Problem details: Reproduce the entire listing exactly. Leave the pictures out.

Recorded data:
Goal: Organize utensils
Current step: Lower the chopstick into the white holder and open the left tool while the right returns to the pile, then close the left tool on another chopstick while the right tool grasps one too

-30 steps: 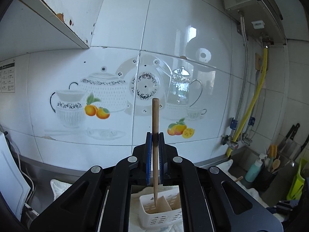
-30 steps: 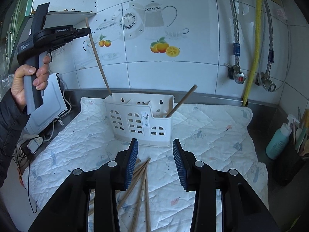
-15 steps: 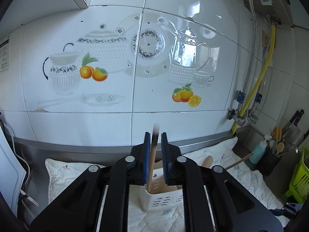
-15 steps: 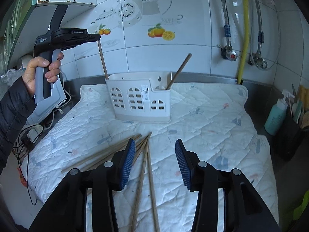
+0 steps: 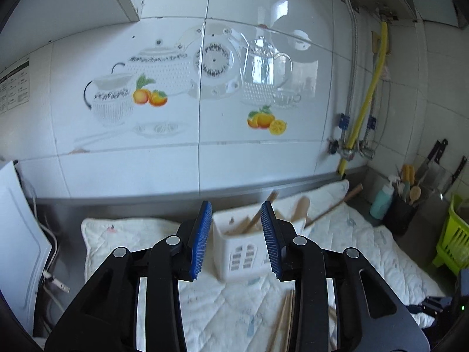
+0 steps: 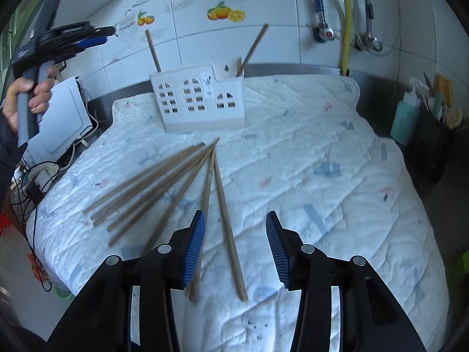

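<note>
A white slotted utensil holder (image 6: pixel 202 102) stands on the quilted mat (image 6: pixel 322 152) near the wall. One wooden chopstick (image 6: pixel 153 50) leans in its left end and another (image 6: pixel 253 48) in its right end. Several loose chopsticks (image 6: pixel 164 184) fan out on the mat in front of it. My right gripper (image 6: pixel 234 246) hovers open over the nearest two, not touching them. In the left wrist view my left gripper (image 5: pixel 236 240) is above and behind the holder (image 5: pixel 243 249). Its jaws are opening with nothing between them. A hand (image 6: pixel 26 99) holds that left gripper (image 6: pixel 96 36) at the upper left.
A white board (image 6: pixel 58 123) and a tangle of cables (image 6: pixel 38 182) lie left of the mat. At the right stand a teal bottle (image 6: pixel 406 120), a black tool pot (image 6: pixel 433 143) and a green basket (image 5: pixel 451 243). Knives (image 5: pixel 439 161) and pipes (image 5: pixel 354 135) line the tiled wall.
My left gripper let go of the chopstick, which now stands in the holder, and its jaws spread while it sank. My right gripper came down closer to the loose chopsticks.
</note>
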Motion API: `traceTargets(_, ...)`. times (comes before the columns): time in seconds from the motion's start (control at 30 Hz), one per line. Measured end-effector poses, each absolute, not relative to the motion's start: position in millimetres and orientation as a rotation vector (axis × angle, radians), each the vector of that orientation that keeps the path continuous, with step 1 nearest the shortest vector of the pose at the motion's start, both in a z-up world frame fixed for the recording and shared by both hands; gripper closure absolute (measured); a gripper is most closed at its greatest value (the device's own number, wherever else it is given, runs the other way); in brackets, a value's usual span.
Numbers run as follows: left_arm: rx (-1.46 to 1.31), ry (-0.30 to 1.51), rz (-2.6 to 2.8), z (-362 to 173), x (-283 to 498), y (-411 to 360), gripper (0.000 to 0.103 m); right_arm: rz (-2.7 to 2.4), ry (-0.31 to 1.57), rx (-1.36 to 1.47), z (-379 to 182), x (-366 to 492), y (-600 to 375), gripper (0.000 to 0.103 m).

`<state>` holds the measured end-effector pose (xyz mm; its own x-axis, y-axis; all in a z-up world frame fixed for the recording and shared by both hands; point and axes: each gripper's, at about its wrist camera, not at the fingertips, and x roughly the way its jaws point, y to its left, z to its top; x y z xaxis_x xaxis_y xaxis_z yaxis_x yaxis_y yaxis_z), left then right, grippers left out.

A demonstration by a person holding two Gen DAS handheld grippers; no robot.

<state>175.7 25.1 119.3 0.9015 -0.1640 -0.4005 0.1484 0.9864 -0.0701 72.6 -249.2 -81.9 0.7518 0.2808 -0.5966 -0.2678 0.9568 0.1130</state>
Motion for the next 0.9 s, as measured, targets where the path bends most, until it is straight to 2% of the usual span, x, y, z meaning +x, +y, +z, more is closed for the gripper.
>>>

Response to the exercise:
Goal: Organize utensils
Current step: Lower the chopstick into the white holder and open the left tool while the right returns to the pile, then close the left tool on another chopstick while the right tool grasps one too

-30 steps: 
-30 steps: 
-15 steps: 
-15 steps: 
+0 steps: 
+0 steps: 

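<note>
A white slotted utensil holder (image 6: pixel 202 102) stands on the quilted mat (image 6: pixel 322 152) near the wall. One wooden chopstick (image 6: pixel 153 50) leans in its left end and another (image 6: pixel 253 48) in its right end. Several loose chopsticks (image 6: pixel 164 184) fan out on the mat in front of it. My right gripper (image 6: pixel 234 246) hovers open over the nearest two, not touching them. In the left wrist view my left gripper (image 5: pixel 236 240) is above and behind the holder (image 5: pixel 243 249). Its jaws are opening with nothing between them. A hand (image 6: pixel 26 99) holds that left gripper (image 6: pixel 96 36) at the upper left.
A white board (image 6: pixel 58 123) and a tangle of cables (image 6: pixel 38 182) lie left of the mat. At the right stand a teal bottle (image 6: pixel 406 120), a black tool pot (image 6: pixel 433 143) and a green basket (image 5: pixel 451 243). Knives (image 5: pixel 439 161) and pipes (image 5: pixel 354 135) line the tiled wall.
My left gripper let go of the chopstick, which now stands in the holder, and its jaws spread while it sank. My right gripper came down closer to the loose chopsticks.
</note>
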Motion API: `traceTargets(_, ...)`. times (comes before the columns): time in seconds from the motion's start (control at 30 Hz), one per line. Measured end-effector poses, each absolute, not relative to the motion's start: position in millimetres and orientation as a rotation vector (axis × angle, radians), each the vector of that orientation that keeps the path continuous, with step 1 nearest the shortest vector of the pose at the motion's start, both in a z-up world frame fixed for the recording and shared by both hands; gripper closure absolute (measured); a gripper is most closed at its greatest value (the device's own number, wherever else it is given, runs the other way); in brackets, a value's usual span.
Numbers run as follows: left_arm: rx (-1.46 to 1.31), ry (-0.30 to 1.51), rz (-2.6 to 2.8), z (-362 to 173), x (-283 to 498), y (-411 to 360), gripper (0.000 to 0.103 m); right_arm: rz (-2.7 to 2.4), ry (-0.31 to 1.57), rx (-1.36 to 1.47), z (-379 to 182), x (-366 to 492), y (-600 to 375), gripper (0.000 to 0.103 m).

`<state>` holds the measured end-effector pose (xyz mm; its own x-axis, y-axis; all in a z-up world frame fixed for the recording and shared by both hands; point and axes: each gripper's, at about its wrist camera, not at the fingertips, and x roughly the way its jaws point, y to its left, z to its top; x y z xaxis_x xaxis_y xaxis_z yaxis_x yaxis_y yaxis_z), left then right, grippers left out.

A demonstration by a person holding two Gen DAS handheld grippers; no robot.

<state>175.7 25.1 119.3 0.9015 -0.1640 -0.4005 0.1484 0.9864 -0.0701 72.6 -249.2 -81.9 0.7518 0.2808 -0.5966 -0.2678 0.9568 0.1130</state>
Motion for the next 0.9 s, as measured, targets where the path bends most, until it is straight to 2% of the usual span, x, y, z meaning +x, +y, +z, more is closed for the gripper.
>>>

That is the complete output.